** PROBLEM TO SOLVE **
Please reproduce the full listing exactly, with nothing added.

Segment Start: ENTRIES SUPPLIED

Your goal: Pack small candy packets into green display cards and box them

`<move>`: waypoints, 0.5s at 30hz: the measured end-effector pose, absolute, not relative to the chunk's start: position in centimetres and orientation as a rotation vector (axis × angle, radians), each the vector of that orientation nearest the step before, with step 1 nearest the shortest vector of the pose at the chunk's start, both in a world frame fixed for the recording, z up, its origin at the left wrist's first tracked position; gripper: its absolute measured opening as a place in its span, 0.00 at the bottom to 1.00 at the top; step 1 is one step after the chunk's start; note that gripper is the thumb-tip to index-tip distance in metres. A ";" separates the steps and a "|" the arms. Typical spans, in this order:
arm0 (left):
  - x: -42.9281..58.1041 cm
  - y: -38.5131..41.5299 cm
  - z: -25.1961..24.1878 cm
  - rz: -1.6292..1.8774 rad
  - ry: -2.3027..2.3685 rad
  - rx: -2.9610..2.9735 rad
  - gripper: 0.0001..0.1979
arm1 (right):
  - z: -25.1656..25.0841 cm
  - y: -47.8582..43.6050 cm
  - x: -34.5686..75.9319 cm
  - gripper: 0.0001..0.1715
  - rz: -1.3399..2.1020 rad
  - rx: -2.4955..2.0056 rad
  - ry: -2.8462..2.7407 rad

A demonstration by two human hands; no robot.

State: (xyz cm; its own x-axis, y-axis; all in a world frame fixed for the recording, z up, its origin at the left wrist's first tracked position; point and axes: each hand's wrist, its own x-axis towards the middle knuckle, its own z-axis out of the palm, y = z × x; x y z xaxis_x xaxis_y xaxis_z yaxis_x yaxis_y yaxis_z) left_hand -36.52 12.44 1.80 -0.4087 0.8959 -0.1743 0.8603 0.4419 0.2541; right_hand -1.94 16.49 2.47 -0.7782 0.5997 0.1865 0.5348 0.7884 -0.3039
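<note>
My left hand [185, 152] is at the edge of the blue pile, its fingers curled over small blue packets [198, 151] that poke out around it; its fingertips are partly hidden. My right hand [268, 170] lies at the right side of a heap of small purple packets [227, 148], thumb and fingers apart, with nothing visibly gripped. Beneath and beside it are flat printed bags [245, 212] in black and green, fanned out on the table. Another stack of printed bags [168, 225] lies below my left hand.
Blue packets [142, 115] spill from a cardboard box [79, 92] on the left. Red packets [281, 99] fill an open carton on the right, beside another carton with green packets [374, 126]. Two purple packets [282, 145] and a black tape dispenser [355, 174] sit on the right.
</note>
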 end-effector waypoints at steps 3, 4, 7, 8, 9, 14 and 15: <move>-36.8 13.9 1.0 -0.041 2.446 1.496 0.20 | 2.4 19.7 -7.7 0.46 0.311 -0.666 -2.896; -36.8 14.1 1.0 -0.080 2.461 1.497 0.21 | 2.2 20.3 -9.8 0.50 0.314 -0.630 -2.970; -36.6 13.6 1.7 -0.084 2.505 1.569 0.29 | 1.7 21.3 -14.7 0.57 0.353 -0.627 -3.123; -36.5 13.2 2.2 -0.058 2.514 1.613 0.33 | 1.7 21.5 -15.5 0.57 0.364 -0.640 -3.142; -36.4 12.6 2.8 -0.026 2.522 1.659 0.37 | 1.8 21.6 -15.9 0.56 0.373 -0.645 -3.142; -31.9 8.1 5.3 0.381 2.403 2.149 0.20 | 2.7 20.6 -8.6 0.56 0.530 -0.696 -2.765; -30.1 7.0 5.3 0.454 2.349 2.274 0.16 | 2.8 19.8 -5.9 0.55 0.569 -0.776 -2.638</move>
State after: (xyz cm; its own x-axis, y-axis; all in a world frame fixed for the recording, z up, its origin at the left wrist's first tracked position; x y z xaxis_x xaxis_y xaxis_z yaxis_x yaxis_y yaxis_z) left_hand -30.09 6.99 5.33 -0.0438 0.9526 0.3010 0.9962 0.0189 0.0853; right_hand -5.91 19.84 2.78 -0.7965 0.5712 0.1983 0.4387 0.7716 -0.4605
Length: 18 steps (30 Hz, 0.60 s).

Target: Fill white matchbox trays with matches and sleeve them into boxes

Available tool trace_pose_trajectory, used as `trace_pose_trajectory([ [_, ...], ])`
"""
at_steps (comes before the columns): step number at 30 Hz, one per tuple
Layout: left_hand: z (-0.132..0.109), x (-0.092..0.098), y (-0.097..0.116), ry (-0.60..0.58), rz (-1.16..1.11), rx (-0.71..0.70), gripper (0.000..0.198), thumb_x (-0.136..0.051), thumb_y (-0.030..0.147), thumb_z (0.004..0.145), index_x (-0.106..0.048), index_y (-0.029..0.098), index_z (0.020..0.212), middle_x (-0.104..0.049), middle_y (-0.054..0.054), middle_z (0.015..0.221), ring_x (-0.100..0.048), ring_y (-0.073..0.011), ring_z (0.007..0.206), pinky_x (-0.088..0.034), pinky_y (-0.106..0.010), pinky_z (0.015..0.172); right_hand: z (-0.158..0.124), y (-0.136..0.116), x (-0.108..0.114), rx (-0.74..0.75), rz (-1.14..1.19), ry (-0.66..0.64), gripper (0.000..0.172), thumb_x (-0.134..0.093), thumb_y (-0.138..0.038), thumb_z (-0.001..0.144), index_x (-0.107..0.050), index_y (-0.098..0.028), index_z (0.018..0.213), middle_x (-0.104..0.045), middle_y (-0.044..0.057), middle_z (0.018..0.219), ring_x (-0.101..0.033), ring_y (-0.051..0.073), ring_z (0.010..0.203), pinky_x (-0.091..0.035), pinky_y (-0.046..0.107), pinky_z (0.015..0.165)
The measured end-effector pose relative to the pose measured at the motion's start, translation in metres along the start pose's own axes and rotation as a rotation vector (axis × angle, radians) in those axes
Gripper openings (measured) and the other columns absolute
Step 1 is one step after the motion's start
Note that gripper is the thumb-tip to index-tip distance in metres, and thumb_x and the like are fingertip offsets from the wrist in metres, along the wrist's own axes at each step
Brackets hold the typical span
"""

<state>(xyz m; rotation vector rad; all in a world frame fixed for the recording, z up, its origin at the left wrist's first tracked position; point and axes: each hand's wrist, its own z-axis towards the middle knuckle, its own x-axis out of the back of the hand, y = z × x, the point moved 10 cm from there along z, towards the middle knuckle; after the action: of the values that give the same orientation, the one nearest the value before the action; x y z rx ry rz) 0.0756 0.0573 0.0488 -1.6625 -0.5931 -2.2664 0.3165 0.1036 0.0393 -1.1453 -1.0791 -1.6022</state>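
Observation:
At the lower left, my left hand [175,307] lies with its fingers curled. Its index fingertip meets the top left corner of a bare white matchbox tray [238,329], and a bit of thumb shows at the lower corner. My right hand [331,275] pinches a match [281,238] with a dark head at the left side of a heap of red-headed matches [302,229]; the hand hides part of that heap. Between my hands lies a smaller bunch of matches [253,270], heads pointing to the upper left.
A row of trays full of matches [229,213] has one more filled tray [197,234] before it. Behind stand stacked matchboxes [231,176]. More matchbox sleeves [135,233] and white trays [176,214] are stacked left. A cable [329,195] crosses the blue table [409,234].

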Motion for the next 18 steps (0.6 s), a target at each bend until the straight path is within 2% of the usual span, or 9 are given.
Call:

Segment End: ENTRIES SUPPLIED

** RESPONSE BELOW **
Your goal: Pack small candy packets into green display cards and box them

`<move>`: waypoints, 0.5s at 30hz: the measured end-effector pose, absolute, not relative to the chunk's start: position in centimetres and orientation as a rotation vector (axis × angle, radians), each the vector of that orientation nearest the step before, with step 1 nearest the shortest vector of the pose at the chunk's start, both in a world frame fixed for the recording, z up, its origin at the left wrist's first tracked position; gripper: its absolute measured opening as a place in its span, 0.00 at the bottom to 1.00 at the top; step 1 is one step after the chunk's start; note that gripper is the thumb-tip to index-tip distance in metres. A ";" separates the steps and a "|" the arms. Typical spans, in this order:
arm0 (left):
  - x: -42.9281..58.1041 cm
  - y: -38.5131..41.5299 cm
  - z: -25.1961..24.1878 cm
  - rz: -1.6292..1.8774 rad
  - ry: -2.3027..2.3685 rad
  - rx: -2.9610..2.9735 rad
  - gripper: 0.0001..0.1979
arm1 (right):
  - z: -25.1656..25.0841 cm
  - y: -47.8582..43.6050 cm
  - x: -34.5686..75.9319 cm
  - gripper: 0.0001..0.1715
  - rz: -1.3399..2.1020 rad
  - rx: -2.4955..2.0056 rad
  - ry: -2.8462..2.7407 rad

A demonstration by two human hands; no robot.

State: (xyz cm; its own x-axis, y-axis; all in a world frame fixed for the recording, z up, its origin at the left wrist's first tracked position; point and axes: each hand's wrist, its own x-axis towards the middle knuckle, its own z-axis out of the palm, y = z × x; x y z xaxis_x xaxis_y xaxis_z yaxis_x yaxis_y yaxis_z) left_hand -36.52 12.44 1.80 -0.4087 0.8959 -0.1743 0.8603 0.4419 0.2541; right_hand -1.94 16.49 2.47 -0.7782 0.5997 0.1865 0.5348 0.7884 -0.3039
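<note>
My left hand [185, 152] is at the edge of the blue pile, its fingers curled over small blue packets [198, 151] that poke out around it; its fingertips are partly hidden. My right hand [268, 170] lies at the right side of a heap of small purple packets [227, 148], thumb and fingers apart, with nothing visibly gripped. Beneath and beside it are flat printed bags [245, 212] in black and green, fanned out on the table. Another stack of printed bags [168, 225] lies below my left hand.
Blue packets [142, 115] spill from a cardboard box [79, 92] on the left. Red packets [281, 99] fill an open carton on the right, beside another carton with green packets [374, 126]. Two purple packets [282, 145] and a black tape dispenser [355, 174] sit on the right.
</note>
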 end-effector waypoints at steps 3, 4, 7, 8, 9, 14 and 15: <move>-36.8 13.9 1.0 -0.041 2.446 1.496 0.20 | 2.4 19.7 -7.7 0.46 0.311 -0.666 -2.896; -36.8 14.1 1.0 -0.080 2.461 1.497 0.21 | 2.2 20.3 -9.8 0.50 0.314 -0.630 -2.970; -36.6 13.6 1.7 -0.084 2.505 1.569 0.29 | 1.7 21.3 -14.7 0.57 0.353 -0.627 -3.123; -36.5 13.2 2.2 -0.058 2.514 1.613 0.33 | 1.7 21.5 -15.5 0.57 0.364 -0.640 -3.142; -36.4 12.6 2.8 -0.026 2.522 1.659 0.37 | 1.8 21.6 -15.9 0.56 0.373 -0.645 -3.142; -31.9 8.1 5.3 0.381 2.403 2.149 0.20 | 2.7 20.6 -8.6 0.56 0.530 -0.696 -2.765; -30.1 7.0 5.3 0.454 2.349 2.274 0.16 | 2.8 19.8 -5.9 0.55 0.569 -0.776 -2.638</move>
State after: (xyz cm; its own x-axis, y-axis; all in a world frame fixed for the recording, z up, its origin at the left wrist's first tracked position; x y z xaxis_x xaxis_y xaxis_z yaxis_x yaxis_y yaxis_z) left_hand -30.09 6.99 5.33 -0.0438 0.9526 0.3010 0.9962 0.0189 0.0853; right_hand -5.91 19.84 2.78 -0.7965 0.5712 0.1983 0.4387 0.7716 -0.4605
Length: 18 steps (30 Hz, 0.60 s).

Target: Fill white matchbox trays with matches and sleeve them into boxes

Available tool trace_pose_trajectory, used as `trace_pose_trajectory([ [_, ...], ])`
"""
at_steps (comes before the columns): step number at 30 Hz, one per tuple
Layout: left_hand: z (-0.132..0.109), x (-0.092..0.098), y (-0.097..0.116), ry (-0.60..0.58), rz (-1.16..1.11), rx (-0.71..0.70), gripper (0.000..0.198), thumb_x (-0.136..0.051), thumb_y (-0.030..0.147), thumb_z (0.004..0.145), index_x (-0.106..0.048), index_y (-0.029..0.098), index_z (0.020..0.212), middle_x (-0.104..0.049), middle_y (-0.054..0.054), middle_z (0.015..0.221), ring_x (-0.100..0.048), ring_y (-0.073..0.011), ring_z (0.007..0.206), pinky_x (-0.088..0.034), pinky_y (-0.106..0.010), pinky_z (0.015..0.172); right_hand: z (-0.158..0.124), y (-0.136..0.116), x (-0.108..0.114), rx (-0.74..0.75), rz (-1.14..1.19), ry (-0.66..0.64), gripper (0.000..0.172), thumb_x (-0.134..0.093), thumb_y (-0.138..0.038), thumb_z (-0.001..0.144), index_x (-0.107..0.050), index_y (-0.098..0.028), index_z (0.018..0.213), middle_x (-0.104..0.045), middle_y (-0.044..0.057), middle_z (0.018..0.219), ring_x (-0.101..0.033), ring_y (-0.051..0.073), ring_z (0.010..0.203), pinky_x (-0.091..0.035), pinky_y (-0.046..0.107), pinky_z (0.015..0.165)
The measured end-effector pose relative to the pose measured at the motion's start, translation in metres along the start pose's own axes and rotation as a rotation vector (axis × angle, radians) in those axes
Gripper openings (measured) and the other columns absolute
Step 1 is one step after the motion's start
Note that gripper is the thumb-tip to index-tip distance in metres, and thumb_x and the like are fingertip offsets from the wrist in metres, along the wrist's own axes at each step
Brackets hold the typical span
"""

<state>(xyz m; rotation vector rad; all in a world frame fixed for the recording, z up, its origin at the left wrist's first tracked position; point and axes: each hand's wrist, its own z-axis towards the middle knuckle, its own x-axis out of the back of the hand, y = z × x, the point moved 10 cm from there along z, towards the middle knuckle; after the action: of the values that give the same orientation, the one nearest the value before the action; x y z rx ry rz) 0.0756 0.0573 0.0488 -1.6625 -0.5931 -2.2664 0.3165 0.1036 0.0393 -1.1453 -1.0791 -1.6022</state>
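Observation:
At the lower left, my left hand [175,307] lies with its fingers curled. Its index fingertip meets the top left corner of a bare white matchbox tray [238,329], and a bit of thumb shows at the lower corner. My right hand [331,275] pinches a match [281,238] with a dark head at the left side of a heap of red-headed matches [302,229]; the hand hides part of that heap. Between my hands lies a smaller bunch of matches [253,270], heads pointing to the upper left.
A row of trays full of matches [229,213] has one more filled tray [197,234] before it. Behind stand stacked matchboxes [231,176]. More matchbox sleeves [135,233] and white trays [176,214] are stacked left. A cable [329,195] crosses the blue table [409,234].
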
Motion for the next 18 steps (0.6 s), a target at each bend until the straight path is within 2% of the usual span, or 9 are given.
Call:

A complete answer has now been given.